**What is being asked:** Which lines run from the line with "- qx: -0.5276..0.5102" through the line with "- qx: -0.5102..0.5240" in the entries below? Print them exactly, both ends included, and nothing more.

---

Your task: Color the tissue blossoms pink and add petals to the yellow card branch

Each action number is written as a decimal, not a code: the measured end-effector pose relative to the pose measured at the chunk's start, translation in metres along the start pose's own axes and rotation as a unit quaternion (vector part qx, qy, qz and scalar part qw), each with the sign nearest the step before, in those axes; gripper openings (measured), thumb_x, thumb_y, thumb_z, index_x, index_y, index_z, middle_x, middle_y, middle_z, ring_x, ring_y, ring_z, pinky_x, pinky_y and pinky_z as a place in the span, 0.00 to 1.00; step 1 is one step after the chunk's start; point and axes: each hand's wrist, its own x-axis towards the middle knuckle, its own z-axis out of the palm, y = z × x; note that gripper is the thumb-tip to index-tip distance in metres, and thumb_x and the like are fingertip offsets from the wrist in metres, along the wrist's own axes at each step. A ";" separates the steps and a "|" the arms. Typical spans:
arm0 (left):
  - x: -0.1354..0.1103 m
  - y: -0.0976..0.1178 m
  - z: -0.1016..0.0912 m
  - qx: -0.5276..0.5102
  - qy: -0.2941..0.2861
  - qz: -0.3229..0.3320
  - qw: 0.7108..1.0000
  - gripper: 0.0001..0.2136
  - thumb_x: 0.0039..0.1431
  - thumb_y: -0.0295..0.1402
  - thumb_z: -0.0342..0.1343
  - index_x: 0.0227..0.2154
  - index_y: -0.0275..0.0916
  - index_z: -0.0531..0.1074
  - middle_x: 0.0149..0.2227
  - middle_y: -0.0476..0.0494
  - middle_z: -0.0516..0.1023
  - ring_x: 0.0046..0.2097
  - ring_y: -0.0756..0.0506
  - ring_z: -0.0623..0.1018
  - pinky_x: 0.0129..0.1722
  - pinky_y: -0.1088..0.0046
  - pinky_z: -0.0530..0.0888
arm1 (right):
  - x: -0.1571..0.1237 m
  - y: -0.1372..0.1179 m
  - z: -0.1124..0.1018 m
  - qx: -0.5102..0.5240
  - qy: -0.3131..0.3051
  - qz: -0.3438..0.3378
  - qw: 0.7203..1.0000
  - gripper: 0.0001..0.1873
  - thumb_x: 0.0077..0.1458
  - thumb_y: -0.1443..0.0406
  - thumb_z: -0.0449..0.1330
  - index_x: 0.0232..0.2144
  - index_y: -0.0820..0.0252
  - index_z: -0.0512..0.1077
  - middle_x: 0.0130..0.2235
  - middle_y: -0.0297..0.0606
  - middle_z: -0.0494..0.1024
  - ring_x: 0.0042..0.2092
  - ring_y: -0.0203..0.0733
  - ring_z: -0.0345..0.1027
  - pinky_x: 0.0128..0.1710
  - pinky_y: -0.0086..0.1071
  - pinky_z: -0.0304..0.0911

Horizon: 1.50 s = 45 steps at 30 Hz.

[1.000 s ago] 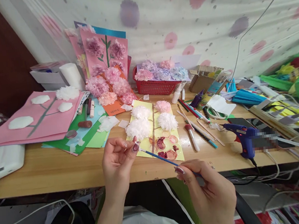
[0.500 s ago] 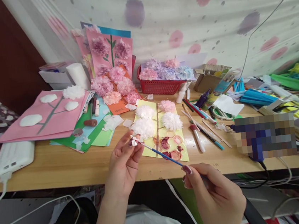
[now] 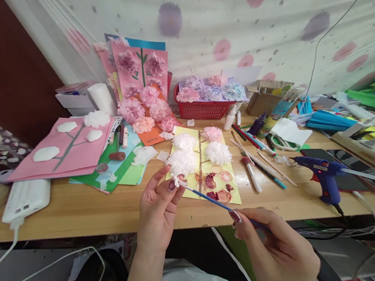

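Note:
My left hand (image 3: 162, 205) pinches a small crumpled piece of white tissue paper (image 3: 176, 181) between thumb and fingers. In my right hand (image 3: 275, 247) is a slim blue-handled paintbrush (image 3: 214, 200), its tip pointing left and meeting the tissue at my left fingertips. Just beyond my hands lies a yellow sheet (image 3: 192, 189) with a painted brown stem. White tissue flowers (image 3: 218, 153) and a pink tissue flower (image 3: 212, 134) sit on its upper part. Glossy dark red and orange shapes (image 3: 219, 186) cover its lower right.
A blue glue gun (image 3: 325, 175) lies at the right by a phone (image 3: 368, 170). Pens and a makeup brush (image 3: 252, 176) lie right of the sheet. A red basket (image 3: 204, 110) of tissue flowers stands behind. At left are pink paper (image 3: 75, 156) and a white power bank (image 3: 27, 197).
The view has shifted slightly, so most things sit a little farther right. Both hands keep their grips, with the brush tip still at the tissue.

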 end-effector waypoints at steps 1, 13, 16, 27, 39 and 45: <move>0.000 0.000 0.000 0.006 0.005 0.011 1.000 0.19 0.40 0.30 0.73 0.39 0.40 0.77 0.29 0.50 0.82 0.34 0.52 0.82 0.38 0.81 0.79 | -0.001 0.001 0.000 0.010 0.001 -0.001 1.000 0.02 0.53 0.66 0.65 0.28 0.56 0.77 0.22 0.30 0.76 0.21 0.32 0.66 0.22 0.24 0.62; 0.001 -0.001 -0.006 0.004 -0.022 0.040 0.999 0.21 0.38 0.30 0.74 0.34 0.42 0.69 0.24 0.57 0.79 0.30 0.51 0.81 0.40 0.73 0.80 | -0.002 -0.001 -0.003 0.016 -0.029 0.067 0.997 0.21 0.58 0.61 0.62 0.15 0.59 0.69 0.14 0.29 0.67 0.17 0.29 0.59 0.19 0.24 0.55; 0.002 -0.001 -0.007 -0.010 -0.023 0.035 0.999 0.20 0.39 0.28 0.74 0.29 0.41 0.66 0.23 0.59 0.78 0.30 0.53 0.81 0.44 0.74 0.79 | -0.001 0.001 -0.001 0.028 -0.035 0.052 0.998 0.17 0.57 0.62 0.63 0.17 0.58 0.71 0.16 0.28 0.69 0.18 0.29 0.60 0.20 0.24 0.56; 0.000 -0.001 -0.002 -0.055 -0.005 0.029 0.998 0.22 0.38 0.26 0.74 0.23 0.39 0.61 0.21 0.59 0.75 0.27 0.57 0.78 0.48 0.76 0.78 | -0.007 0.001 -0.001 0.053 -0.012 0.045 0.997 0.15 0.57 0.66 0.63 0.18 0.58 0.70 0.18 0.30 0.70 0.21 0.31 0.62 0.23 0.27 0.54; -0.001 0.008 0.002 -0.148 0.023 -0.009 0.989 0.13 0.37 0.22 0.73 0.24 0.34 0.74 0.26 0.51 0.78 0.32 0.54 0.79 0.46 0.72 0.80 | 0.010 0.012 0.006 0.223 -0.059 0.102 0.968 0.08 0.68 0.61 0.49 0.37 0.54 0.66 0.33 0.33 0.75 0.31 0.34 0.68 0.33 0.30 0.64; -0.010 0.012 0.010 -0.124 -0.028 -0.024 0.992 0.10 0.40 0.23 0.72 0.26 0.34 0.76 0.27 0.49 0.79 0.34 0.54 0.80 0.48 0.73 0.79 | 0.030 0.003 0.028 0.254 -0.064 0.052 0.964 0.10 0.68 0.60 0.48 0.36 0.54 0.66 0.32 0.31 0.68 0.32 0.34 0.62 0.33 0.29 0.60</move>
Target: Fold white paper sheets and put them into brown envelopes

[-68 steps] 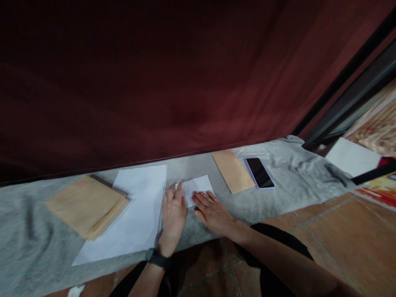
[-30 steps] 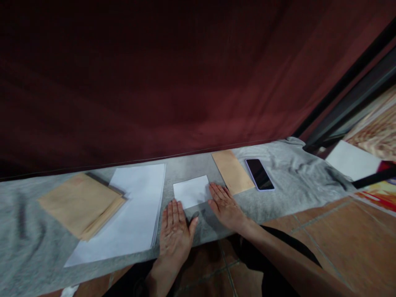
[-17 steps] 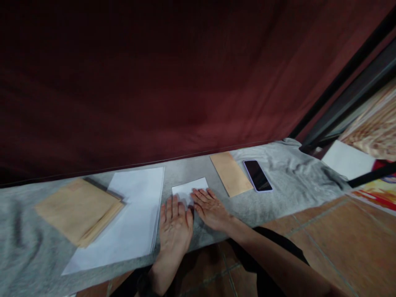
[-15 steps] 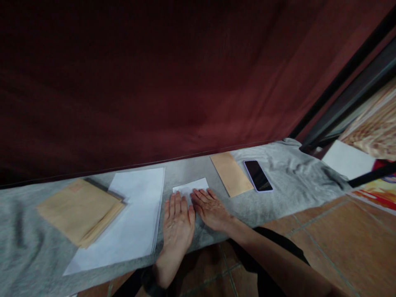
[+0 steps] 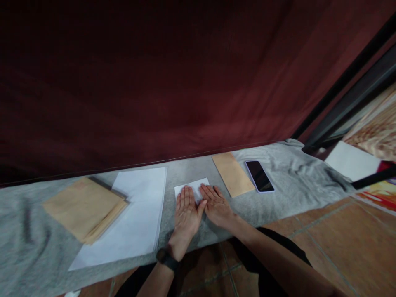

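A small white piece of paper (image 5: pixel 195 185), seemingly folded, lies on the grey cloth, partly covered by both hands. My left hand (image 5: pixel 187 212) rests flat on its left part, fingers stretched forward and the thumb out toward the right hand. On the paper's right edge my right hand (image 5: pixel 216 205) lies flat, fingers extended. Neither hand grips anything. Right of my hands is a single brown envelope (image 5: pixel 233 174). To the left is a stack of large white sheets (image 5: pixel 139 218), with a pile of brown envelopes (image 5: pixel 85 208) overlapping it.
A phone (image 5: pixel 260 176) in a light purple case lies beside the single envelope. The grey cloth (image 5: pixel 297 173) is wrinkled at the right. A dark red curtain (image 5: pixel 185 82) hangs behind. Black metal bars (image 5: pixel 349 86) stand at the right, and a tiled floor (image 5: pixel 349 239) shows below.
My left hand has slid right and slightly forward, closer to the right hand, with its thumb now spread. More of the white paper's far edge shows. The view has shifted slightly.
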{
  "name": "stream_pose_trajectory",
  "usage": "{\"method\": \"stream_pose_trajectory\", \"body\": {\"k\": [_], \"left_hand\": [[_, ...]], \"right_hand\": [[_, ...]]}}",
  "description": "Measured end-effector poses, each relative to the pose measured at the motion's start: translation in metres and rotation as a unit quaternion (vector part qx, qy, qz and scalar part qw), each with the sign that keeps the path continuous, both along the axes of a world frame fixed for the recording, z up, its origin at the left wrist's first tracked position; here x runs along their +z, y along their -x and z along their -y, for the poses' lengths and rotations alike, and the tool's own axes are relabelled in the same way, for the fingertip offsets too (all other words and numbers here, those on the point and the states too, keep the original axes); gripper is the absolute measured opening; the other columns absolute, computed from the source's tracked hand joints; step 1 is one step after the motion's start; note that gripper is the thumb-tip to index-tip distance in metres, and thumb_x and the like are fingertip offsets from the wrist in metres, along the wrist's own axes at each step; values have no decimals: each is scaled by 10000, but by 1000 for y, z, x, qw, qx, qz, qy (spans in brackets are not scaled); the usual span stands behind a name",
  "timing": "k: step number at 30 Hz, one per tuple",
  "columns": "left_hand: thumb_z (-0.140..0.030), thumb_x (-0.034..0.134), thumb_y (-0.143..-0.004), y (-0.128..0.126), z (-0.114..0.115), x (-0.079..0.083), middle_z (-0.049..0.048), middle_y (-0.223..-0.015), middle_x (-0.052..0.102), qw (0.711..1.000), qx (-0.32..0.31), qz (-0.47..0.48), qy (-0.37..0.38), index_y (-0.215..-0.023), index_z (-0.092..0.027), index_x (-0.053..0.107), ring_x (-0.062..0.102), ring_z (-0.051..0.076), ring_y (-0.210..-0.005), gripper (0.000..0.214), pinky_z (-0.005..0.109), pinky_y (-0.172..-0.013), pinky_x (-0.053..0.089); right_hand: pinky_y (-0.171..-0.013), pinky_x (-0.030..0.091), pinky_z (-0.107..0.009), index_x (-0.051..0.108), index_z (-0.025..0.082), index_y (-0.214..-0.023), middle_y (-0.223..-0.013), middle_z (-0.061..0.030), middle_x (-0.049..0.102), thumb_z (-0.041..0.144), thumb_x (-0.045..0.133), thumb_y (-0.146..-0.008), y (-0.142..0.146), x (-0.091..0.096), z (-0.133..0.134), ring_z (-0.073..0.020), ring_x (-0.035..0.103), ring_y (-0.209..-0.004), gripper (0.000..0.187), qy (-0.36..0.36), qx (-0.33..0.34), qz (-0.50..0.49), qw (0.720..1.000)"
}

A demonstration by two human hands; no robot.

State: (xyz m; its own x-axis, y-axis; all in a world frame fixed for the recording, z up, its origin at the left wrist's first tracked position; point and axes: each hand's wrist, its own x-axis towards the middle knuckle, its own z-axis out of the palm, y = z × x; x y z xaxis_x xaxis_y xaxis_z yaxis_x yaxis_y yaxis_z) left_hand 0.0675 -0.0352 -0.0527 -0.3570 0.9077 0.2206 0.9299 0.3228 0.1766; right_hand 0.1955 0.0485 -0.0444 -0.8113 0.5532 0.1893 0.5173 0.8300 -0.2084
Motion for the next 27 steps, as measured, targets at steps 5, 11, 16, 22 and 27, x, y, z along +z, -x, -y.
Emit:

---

**Answer to this task:**
  - qx: -0.5276..0.5102
  - qy: -0.2941..0.2861
  - qz: -0.3229..0.3320
  - qw: 0.7108..1.0000
  - gripper: 0.0001..0.2136
  - thumb_x: 0.0039..0.1431
  - thumb_y: -0.0295..0.1402
  - thumb_z: -0.0342..0.1343
  - index_x: 0.0227..0.2154
  - index_y: -0.0275..0.0916
  - index_z: -0.0531..0.1074
  - middle_x: 0.0149..0.2227
  - middle_y: -0.0476..0.0494
  - middle_z: -0.0516..0.1023
  - ring_x: 0.0046..0.2097
  - ring_y: -0.0756..0.0506
  - ring_z: -0.0623..0.1018
  - pinky_x: 0.0129..0.1722
  - pinky_y: -0.1088..0.0046
  - pinky_z: -0.0530..0.0888
arm1 (right):
  - x: -0.1571..0.1237 m
  - y: -0.1372..0.1179 m
  - z: -0.1124..0.1018 m
  - qx: -0.5102..0.5240

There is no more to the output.